The Journal of Strategic Leadership (JSL) provides a forum for leadership practitioners and students of strategic leadership around the world by publishing applied articles on topics that enhance knowledge and understanding of the phenomenon of strategic leadership at all levels within a variety of industries and organizations.

The JSL is published in electronic format and provides access to all issues free of charge. [subscribe]


Editor's Note

Virtually every veteran leader will agree with the common aphorism, “Culture eats strategy for lunch.” Should we then belittle or give up on the development and engagement of strategy in organizations? Or, is it an important role of leaders to align corporate culture and strategy so that it has the greatest positive impact?

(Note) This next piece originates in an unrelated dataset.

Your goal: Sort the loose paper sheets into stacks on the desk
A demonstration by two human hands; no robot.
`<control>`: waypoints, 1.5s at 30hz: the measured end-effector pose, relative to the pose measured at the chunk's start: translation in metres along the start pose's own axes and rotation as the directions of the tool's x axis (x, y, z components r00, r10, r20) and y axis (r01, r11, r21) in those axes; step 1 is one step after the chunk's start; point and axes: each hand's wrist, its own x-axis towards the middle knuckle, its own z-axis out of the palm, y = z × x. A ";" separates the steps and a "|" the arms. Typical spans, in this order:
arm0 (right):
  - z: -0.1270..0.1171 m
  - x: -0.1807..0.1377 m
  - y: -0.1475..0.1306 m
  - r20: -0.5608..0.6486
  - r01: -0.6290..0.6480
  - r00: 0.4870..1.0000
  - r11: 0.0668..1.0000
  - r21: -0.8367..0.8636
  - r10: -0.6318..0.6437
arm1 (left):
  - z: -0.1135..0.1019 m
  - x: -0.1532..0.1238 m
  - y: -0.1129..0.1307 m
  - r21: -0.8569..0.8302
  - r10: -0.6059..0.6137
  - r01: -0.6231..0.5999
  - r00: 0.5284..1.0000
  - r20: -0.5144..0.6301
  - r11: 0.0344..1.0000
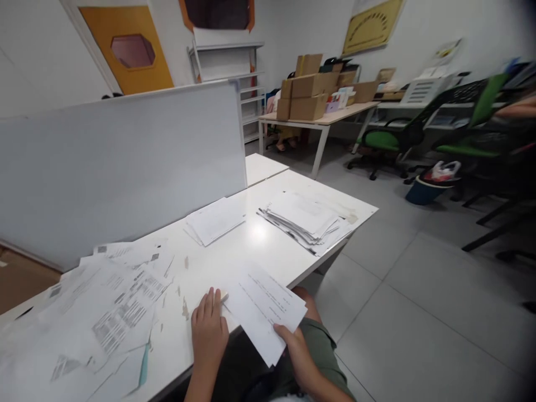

This issue of the Journal of Strategic Leadership (JSL) considers these important questions.

To do so, we consider leaders, corporate policies and procedures, and organizations, all in an effort to define the intersection of strategic leadership and organizational success. William Bishop examines how culture and personality affect leadership styles, and Moises Aguirre Mar interviews leaders to detail the extent they use strategic thinking and planning. Daniel McCauley considers five trends that require strategic thinking from our military leaders to effectively engage the future, and Hyun Sook Foley and Bramwell Osula survey the rocky landscape of Internet-age ethics and transparency. John Price explains successful organizational designs from the early Christian church, John Lanier shows how transformational organizational design appeals to new generations of employees, and David Burkus and I outline a new model entitled “noncommissioned work,” which supports and encourages corporate creativity and innovation.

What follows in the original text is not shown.